◆ **Problem details**
Below are records; reproduce exactly the lines from the one that has "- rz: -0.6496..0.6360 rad" through the one that has "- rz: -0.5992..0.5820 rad", ends included, and nothing more.

Start of Data for this exercise

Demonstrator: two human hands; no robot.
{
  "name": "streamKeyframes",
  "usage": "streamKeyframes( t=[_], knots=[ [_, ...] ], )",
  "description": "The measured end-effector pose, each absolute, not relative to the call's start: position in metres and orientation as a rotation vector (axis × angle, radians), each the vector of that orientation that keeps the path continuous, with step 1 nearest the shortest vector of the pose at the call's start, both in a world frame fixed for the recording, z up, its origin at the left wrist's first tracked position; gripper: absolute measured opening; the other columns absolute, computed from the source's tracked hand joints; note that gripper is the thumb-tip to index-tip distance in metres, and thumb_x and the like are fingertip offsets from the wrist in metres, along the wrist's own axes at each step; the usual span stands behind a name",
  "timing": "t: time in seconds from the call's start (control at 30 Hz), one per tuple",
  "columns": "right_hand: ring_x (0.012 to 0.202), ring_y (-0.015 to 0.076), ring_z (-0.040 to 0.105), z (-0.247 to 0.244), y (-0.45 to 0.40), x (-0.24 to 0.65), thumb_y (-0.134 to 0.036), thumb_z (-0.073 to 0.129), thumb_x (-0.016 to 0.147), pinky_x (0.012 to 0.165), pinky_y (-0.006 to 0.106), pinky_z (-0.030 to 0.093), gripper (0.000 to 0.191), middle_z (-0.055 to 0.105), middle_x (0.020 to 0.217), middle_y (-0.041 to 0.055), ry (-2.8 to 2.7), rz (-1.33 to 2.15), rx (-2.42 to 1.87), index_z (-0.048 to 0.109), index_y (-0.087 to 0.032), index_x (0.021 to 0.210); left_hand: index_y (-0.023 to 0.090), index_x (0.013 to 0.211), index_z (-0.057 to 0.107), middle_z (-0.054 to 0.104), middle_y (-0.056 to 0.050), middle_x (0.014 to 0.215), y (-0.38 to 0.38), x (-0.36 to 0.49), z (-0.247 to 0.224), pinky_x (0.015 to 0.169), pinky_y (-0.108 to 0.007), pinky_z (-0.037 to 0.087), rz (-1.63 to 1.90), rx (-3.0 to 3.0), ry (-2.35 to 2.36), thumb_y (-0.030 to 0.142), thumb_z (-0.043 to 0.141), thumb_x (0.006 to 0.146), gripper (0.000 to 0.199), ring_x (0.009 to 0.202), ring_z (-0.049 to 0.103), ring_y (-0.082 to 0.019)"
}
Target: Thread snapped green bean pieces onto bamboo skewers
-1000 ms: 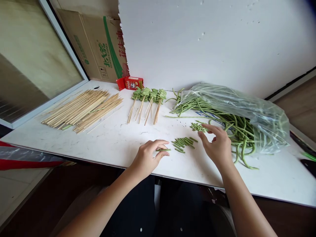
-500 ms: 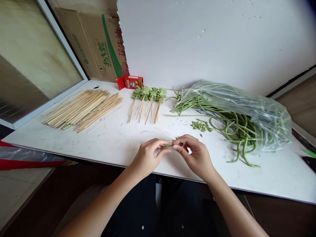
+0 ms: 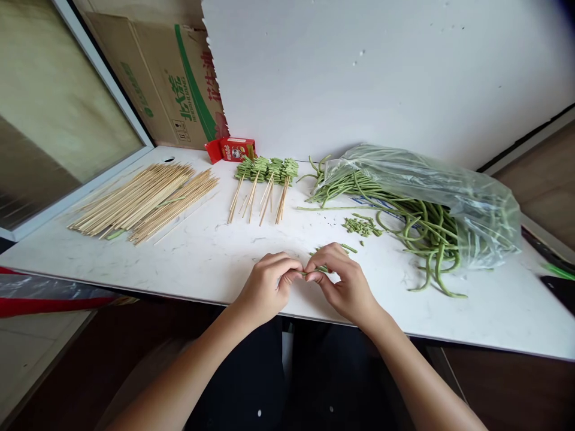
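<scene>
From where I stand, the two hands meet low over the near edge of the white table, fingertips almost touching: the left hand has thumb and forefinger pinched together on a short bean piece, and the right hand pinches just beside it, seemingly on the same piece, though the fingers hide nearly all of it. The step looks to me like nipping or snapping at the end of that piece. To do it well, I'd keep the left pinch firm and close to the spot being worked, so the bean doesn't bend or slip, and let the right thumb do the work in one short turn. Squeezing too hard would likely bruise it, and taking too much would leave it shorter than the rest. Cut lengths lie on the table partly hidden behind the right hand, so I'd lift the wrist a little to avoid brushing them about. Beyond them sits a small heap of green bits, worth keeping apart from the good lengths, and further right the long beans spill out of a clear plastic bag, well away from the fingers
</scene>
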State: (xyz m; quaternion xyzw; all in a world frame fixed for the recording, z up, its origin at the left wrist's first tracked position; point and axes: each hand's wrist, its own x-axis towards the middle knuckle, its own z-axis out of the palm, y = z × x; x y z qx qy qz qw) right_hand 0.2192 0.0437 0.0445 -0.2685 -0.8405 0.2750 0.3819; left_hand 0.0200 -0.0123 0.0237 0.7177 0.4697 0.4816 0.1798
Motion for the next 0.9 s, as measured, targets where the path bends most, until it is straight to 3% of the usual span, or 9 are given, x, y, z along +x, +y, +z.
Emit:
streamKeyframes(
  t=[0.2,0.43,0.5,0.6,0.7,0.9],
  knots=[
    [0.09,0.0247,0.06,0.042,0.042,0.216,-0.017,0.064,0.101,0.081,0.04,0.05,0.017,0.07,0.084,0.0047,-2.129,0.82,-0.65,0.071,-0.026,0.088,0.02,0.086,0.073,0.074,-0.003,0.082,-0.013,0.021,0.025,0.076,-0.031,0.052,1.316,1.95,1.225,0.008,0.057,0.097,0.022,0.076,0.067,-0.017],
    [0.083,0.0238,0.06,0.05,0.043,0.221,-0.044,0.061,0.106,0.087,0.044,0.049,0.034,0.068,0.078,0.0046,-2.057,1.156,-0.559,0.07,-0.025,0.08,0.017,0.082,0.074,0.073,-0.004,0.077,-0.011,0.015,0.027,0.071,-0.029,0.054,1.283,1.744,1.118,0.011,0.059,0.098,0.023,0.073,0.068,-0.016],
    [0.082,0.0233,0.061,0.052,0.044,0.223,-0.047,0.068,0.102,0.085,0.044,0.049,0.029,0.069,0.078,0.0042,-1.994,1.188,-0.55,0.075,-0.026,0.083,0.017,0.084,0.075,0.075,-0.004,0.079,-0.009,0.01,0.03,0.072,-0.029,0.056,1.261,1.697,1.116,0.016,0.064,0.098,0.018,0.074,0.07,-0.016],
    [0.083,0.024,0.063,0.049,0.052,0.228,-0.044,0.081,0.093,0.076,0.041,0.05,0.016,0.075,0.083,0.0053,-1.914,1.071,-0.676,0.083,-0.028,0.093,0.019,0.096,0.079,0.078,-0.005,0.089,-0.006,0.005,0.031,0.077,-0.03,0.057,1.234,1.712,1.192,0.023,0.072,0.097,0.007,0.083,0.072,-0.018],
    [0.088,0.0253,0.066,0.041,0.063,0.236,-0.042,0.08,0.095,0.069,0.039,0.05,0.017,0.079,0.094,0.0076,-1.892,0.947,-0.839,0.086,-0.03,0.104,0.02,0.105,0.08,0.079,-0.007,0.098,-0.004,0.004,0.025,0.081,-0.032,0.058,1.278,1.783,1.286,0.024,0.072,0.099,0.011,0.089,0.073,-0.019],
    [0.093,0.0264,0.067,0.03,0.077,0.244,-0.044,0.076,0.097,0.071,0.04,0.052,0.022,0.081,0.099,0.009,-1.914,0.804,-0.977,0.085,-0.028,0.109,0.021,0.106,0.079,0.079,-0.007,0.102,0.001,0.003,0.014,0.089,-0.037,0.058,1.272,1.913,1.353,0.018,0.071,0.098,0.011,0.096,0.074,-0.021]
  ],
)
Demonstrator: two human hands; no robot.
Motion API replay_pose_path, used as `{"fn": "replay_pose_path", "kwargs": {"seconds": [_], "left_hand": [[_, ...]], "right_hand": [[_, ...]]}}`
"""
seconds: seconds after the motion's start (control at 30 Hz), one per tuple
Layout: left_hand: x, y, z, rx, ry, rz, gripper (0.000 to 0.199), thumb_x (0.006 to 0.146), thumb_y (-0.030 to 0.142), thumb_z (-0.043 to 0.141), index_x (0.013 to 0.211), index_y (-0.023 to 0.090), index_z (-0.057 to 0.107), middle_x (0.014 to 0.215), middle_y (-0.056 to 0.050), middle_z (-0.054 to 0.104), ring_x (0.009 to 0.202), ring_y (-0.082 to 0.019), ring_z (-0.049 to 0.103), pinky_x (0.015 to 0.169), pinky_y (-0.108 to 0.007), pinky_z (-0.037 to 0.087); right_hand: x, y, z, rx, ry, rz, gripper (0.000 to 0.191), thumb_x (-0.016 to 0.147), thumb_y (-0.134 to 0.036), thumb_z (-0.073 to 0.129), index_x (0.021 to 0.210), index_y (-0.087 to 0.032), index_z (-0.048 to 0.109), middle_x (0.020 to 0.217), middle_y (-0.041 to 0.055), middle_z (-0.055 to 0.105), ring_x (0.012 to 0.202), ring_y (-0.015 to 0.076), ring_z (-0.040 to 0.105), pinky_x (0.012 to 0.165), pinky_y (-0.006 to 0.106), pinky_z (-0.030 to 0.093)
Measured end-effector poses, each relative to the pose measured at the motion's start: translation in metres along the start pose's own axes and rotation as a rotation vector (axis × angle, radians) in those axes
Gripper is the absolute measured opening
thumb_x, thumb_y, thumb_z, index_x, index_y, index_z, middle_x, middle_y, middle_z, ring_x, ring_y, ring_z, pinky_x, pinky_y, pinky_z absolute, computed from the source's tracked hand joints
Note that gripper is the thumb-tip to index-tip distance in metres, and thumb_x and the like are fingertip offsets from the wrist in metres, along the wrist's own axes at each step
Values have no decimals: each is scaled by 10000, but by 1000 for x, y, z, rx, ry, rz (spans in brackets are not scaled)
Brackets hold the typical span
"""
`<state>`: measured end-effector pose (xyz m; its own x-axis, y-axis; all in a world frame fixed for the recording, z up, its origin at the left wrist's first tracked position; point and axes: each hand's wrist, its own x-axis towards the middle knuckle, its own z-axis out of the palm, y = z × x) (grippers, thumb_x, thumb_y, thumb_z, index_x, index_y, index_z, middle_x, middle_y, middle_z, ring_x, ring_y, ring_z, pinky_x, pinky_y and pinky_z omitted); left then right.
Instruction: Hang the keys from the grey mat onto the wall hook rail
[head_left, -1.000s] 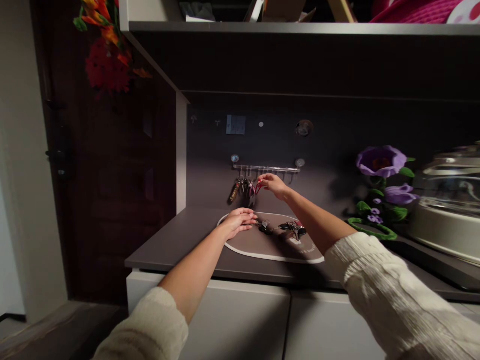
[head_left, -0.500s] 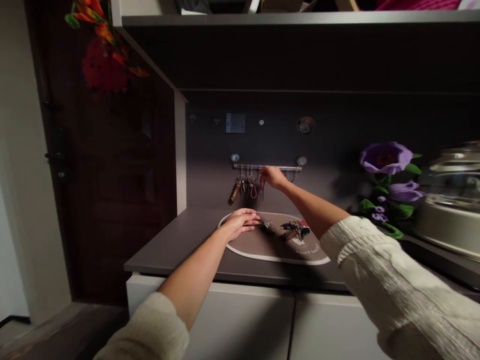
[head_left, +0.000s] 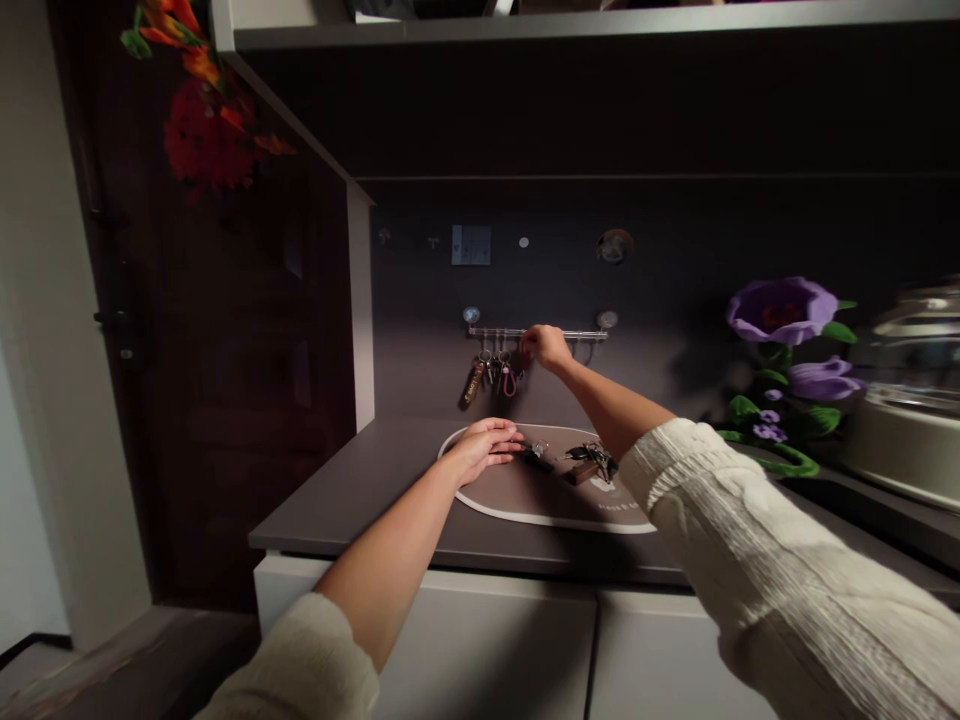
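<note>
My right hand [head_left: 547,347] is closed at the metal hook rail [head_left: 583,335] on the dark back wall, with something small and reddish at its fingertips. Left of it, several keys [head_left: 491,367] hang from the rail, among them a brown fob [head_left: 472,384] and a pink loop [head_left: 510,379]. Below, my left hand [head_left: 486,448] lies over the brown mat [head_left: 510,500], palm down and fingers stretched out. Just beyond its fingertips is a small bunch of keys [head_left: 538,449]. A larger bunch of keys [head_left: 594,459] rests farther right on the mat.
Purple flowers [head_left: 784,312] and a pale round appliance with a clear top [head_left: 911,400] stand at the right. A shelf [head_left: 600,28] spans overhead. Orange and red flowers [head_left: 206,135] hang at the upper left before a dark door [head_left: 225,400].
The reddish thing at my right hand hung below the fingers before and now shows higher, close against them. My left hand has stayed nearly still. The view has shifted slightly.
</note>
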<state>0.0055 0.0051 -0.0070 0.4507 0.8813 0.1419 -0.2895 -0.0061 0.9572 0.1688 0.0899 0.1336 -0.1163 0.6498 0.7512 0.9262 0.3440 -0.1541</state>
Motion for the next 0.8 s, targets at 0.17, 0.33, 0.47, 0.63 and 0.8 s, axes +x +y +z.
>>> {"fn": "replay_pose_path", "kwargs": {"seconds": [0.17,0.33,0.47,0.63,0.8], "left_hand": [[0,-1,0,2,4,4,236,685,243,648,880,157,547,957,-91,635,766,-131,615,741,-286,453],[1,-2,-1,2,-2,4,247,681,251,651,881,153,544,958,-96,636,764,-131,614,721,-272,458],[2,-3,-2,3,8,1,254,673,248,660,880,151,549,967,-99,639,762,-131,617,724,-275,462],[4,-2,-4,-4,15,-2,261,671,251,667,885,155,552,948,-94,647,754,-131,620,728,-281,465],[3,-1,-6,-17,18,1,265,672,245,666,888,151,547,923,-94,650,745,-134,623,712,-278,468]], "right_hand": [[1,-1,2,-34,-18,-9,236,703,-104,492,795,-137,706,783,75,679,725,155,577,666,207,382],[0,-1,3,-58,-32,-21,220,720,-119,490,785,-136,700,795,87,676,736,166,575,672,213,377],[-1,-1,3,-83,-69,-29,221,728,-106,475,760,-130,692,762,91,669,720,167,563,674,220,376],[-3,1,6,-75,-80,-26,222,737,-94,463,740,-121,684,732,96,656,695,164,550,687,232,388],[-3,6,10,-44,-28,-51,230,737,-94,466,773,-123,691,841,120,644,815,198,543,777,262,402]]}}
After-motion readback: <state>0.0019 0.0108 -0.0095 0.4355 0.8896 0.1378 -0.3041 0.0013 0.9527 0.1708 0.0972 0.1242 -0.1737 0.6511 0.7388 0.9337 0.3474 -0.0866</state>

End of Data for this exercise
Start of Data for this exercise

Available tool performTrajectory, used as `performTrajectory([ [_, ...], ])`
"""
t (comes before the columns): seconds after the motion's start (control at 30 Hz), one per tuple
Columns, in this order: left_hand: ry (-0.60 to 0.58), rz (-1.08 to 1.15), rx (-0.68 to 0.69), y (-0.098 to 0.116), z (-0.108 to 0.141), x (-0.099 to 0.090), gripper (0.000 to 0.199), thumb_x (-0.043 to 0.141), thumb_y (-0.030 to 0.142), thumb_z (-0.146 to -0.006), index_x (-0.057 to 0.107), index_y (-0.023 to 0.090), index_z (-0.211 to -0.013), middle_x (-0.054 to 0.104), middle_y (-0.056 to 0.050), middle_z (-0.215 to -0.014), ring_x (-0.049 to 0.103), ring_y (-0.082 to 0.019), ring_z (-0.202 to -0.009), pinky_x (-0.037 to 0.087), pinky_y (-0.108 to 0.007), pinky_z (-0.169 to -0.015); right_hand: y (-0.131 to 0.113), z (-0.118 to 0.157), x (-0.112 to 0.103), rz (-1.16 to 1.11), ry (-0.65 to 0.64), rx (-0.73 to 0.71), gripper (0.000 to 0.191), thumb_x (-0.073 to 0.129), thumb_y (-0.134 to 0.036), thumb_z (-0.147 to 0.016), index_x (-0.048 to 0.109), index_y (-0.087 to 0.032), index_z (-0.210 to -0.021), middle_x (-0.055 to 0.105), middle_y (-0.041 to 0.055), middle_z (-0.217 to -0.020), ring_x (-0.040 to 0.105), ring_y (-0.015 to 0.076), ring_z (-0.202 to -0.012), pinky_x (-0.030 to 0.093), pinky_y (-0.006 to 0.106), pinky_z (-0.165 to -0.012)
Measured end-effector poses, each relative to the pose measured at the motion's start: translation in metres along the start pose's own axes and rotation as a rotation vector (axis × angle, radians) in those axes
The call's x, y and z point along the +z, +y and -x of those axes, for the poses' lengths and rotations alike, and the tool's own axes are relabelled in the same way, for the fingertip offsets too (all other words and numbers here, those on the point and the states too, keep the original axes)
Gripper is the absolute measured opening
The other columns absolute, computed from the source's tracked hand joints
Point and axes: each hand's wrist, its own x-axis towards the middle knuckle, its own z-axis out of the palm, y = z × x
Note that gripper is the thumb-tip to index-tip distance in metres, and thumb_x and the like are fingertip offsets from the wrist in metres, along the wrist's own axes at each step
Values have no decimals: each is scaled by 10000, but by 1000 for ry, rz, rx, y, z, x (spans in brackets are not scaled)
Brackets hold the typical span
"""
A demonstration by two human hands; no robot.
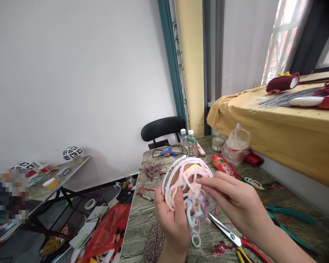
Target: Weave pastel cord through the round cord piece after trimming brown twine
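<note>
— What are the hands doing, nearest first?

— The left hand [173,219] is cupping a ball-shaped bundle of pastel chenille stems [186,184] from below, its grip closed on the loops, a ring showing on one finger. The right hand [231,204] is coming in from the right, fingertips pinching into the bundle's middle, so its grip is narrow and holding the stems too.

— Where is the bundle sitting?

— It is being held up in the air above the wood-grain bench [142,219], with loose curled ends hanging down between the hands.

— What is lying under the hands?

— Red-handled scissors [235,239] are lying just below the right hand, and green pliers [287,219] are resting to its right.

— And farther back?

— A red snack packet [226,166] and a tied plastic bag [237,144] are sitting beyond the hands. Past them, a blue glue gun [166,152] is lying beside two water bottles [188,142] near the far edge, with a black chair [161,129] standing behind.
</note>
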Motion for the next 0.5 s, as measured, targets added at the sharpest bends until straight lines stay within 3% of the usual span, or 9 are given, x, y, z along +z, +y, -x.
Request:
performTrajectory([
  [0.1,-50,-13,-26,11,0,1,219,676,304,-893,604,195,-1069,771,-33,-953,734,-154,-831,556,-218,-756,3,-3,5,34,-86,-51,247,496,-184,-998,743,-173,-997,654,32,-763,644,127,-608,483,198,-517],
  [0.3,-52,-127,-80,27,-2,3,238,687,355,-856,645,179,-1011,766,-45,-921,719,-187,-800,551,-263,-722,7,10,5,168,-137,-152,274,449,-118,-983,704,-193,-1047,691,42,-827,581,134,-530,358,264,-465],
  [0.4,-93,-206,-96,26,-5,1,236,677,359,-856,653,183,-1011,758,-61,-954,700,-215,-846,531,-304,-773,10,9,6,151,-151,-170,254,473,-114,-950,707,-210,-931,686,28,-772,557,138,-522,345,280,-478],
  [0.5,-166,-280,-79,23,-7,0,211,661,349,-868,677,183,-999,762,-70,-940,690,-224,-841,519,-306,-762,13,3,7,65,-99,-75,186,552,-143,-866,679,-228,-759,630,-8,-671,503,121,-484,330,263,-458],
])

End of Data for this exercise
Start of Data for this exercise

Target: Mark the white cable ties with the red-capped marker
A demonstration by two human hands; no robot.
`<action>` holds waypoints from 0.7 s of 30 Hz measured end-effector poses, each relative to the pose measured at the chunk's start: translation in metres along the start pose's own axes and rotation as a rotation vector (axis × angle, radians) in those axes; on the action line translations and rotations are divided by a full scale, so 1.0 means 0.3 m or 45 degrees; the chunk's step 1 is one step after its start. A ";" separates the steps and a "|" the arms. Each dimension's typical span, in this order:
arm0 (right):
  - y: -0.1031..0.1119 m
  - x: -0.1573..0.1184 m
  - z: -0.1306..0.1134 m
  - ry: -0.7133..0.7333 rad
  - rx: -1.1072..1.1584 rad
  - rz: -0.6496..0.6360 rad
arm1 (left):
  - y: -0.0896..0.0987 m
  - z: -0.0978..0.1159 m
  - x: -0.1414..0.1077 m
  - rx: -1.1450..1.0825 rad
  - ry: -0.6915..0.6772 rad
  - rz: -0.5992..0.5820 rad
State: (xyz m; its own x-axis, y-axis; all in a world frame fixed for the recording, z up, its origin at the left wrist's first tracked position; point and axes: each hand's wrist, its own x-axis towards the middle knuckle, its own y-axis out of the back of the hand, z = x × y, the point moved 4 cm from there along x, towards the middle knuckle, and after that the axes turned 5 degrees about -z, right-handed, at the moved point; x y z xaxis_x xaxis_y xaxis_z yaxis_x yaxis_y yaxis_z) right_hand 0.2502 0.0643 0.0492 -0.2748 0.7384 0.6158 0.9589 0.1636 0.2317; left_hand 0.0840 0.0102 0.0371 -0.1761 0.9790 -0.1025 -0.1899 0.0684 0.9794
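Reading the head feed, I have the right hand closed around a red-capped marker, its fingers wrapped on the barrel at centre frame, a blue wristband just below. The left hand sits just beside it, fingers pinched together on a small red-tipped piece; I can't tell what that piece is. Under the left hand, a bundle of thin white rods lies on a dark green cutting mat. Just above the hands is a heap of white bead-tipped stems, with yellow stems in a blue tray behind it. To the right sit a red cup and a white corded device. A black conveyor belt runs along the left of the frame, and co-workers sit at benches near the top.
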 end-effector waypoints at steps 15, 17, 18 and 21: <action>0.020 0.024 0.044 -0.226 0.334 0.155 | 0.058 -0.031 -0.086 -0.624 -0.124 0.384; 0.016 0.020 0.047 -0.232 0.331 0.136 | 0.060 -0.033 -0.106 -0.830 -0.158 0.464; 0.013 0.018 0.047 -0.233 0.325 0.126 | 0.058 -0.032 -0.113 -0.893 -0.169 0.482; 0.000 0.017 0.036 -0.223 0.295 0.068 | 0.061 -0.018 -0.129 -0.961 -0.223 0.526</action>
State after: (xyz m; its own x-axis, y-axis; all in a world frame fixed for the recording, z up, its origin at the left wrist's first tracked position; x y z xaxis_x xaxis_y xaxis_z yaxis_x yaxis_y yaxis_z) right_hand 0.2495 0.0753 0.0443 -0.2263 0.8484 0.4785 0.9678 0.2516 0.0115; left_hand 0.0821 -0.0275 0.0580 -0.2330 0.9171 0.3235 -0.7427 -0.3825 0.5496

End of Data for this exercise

◆ **Answer space**
  - rz: -0.6496..0.6360 rad
arm1 (left):
  - y: -0.0896..0.0987 m
  - z: -0.0978..0.1159 m
  - x: -0.1414..0.1077 m
  - rx: -1.1450..1.0825 rad
  - ry: -0.6915..0.6772 rad
  - rz: -0.5992..0.5820 rad

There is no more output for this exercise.